Starbucks denies claims
Nako disagreed with Smith's characterization of Wade's testimony. But Starbucks attorney Tracey Kennedy took up the ball.
"Judge Smith — you had a question about the reasons for termination Ms. Wade gave," Kennedy said. "The reasons Ms. Wade gave for why she resigned had nothing to do with the 'environment' she claimed was a hostile work environment."
Kennedy said that "when I had Ms. Wade in a deposition, I'd asked her for all of the reasons" for her resignation, and they weren't related to the alleged discrimination.
"The employer must do something so intolerable a reasonable person would be forced to leave," Kennedy said. "There's clear evidence there is no severe or pervasive conduct. Her issue with Dustin Guthrie was the use of correct pronouns. ... According to Ms. Wade, she asked people to use the right pronouns but if they didn't it's no big deal."
Kennedy said that Guthrie's anti-trans social media posts are immaterial to a workplace discrimination case.

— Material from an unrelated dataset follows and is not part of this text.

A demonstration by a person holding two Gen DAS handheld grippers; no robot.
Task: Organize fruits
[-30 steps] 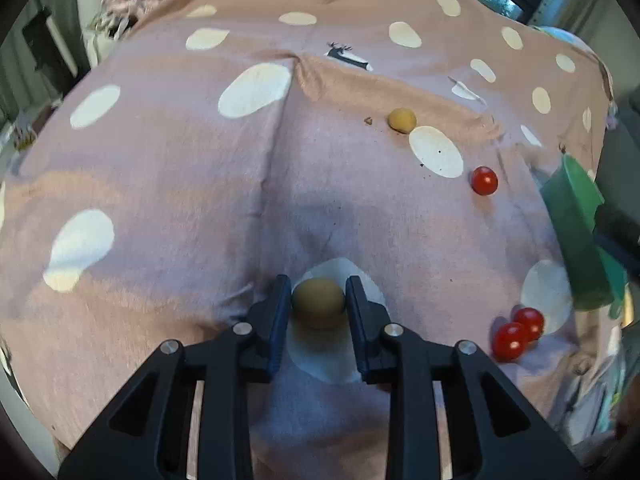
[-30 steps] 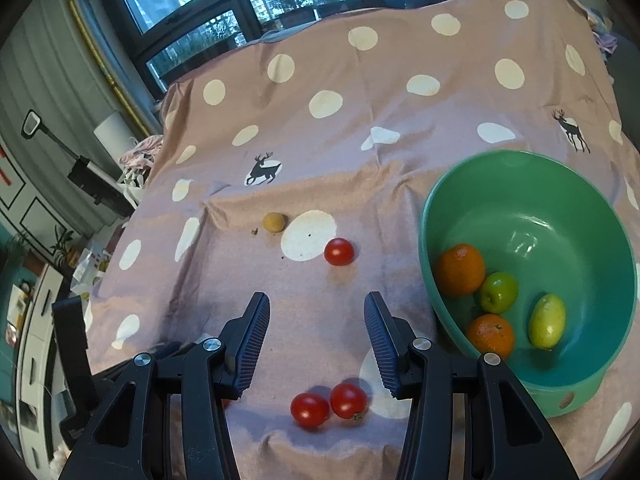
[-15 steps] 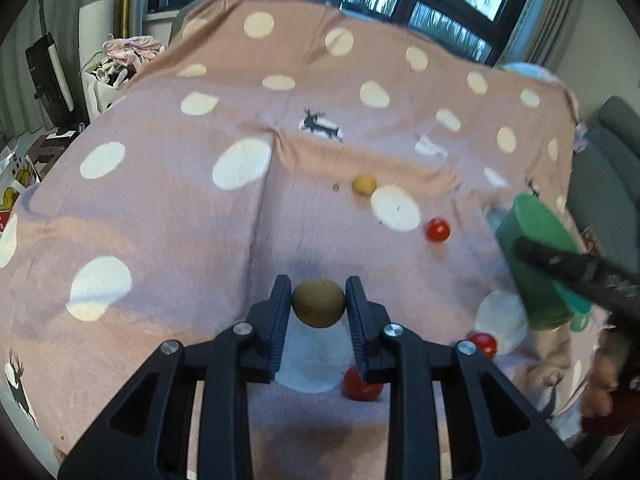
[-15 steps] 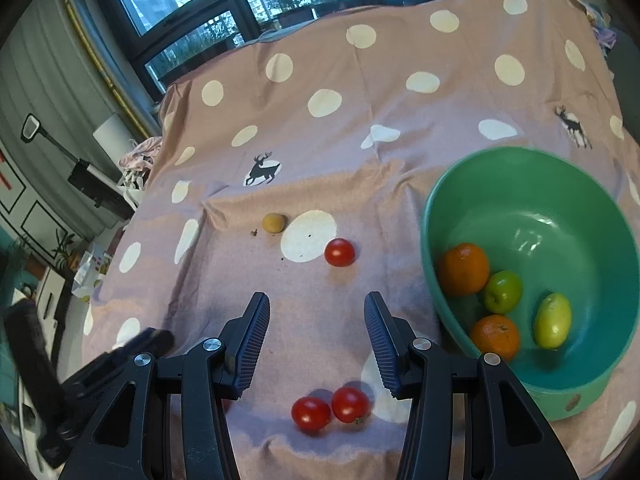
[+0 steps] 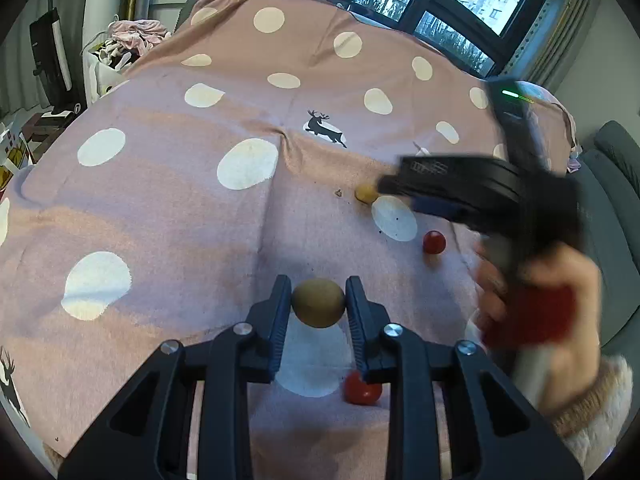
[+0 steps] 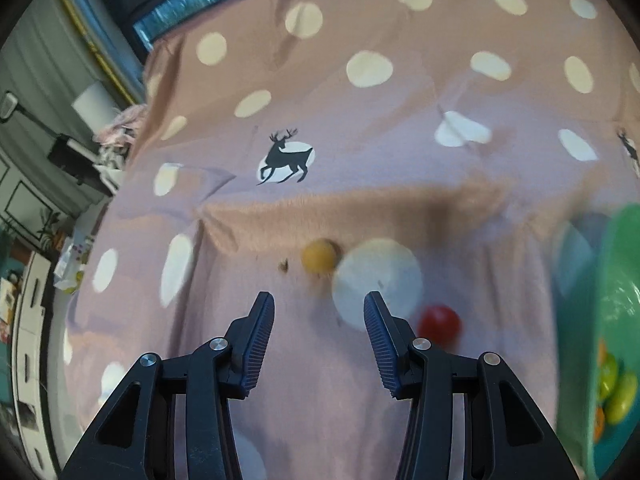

"Starbucks is prohibited by law from controlling off-duty conduct," Kennedy said. "Whatever one does outside of work, and doesn't reach back into the workplace — Starbucks can do nothing about that."
Kennedy said that a goodbye party held for Wade when she left for the new location illustrates that Wade and her co-workers got along.
Nako rebutted Kennedy's arguments, saying Wade's hours being cut holds up as evidence.
"Only Wade's hours were cut," Nako said. "That was recognized by the trial court. ... Without explanation, it concluded that there was no connection between that and her protected characteristic. ... Ms. Wade testified it started about six weeks after she informed Mr. Guthrie that she was transgender and it continued until she left Starbucks. Starbucks had no contradictory testimony."
Nako said that the social media posts can count toward determining discriminatory intent before a jury.
"There are multiple cases identifying comments not directed at the plaintiff and away from her presence considered by courts to be direct evidence of discriminatory intent," Nako said. "Many are from the [federal] 9th Circuit."
Nako said that correct pronoun and name usage was not a matter of using "magic" words.
"It is not at all correct that her request was equivocal," Nako said. "She was very, very clear she did not want to be called by a male name or pronoun. ... Ms. Wade repeated the same request to her co-workers and they all managed to make that adjustment successfully."
Nako said that Guthrie ignoring Starbucks' own transgender policy, adopted in 2017, proves his discriminatory intent.
"I don't believe it would have been a difficult transition for him," Nako said. "It was the lawful and appropriate thing to do."
Nako alleged Guthrie never once referred to Wade by female pronouns or as Maddie, and said she went to the goodbye party to see other co-workers and avoided Guthrie.
Hill said the panel would take the case under submission.